(Problem details):
Here are the records. Write out exactly the lines between the one holding "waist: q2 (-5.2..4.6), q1" and the one holding "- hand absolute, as", inclusive.
___
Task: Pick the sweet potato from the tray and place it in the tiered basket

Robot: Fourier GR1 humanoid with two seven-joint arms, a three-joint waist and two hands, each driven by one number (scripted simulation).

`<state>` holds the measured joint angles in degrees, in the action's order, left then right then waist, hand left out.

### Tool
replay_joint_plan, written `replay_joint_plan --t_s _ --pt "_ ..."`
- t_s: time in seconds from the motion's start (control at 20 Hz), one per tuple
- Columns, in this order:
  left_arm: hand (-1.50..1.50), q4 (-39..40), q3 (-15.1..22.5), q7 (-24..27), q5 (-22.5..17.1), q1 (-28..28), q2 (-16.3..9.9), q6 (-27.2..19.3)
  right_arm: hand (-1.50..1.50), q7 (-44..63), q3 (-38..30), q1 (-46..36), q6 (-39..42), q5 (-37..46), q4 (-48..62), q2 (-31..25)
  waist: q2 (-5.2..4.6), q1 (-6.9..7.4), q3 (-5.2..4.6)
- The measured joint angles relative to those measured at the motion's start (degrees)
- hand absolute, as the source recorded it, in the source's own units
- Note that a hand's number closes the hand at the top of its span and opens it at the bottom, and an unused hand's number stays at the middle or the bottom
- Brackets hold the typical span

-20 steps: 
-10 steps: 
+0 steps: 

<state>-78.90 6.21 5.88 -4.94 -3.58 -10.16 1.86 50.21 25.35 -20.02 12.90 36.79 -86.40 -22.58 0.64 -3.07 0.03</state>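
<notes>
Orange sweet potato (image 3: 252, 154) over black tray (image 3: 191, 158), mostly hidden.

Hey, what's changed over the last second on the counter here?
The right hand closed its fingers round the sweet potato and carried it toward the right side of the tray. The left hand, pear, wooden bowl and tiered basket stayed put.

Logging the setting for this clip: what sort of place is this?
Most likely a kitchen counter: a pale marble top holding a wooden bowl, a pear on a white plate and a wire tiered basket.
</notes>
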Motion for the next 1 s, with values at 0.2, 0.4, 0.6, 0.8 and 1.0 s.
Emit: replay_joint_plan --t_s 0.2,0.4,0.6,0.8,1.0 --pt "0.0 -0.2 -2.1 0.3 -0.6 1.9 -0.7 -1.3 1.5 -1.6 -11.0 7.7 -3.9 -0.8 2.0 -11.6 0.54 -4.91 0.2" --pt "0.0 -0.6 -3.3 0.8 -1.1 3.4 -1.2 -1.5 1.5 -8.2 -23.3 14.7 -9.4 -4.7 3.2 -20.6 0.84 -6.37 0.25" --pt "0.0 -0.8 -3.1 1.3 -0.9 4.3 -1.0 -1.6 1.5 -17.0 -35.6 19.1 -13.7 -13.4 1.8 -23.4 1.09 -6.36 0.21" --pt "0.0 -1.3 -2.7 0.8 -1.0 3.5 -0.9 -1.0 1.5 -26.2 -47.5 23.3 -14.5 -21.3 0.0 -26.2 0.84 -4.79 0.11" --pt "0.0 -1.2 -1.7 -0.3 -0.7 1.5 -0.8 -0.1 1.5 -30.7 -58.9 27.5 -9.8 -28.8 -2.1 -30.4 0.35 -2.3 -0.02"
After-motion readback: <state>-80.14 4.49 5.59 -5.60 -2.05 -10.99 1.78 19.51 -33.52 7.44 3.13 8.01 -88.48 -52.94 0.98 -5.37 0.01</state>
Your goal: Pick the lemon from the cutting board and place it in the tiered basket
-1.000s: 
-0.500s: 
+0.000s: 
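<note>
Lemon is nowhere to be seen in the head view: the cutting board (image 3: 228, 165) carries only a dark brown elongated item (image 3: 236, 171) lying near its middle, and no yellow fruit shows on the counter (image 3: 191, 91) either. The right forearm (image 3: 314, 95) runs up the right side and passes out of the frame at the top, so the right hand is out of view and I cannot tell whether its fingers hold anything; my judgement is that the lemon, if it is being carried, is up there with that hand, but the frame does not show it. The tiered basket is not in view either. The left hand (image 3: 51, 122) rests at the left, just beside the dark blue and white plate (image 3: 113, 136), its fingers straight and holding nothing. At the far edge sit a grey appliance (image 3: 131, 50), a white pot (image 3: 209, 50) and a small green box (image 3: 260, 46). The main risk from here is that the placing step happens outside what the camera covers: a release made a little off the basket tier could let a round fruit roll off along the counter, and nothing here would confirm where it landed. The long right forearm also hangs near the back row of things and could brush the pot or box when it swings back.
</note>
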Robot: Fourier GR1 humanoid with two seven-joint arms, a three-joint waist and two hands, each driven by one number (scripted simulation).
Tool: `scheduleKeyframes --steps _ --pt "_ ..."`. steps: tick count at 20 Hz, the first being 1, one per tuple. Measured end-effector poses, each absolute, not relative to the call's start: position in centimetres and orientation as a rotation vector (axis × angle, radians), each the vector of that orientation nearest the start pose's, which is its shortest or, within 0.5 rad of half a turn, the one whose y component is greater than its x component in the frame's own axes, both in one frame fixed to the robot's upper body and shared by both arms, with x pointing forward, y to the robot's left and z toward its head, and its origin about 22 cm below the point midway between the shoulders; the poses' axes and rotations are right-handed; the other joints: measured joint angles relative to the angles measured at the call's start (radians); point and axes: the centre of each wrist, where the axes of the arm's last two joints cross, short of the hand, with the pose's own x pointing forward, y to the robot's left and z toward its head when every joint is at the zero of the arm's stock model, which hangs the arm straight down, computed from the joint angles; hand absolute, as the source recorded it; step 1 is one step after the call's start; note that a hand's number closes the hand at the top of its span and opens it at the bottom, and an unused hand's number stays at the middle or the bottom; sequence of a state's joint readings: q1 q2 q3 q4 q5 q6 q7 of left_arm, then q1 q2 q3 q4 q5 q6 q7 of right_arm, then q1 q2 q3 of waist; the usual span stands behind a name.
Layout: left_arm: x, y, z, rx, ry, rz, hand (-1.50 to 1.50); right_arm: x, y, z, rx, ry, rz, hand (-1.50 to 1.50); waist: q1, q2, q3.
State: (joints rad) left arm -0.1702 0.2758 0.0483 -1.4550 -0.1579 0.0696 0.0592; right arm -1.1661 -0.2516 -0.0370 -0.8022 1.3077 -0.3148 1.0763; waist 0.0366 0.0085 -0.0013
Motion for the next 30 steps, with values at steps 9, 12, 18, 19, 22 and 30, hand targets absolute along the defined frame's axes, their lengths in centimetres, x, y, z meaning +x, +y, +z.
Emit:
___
(Reply to the exercise):
  waist: q2 (-5.2..4.6), q1 (-6.9..7.4), q3 (-5.2..4.6)
- The measured joint angles relative to those measured at the motion's start (degrees)
- hand absolute, as the source recorded it, in the source's own units

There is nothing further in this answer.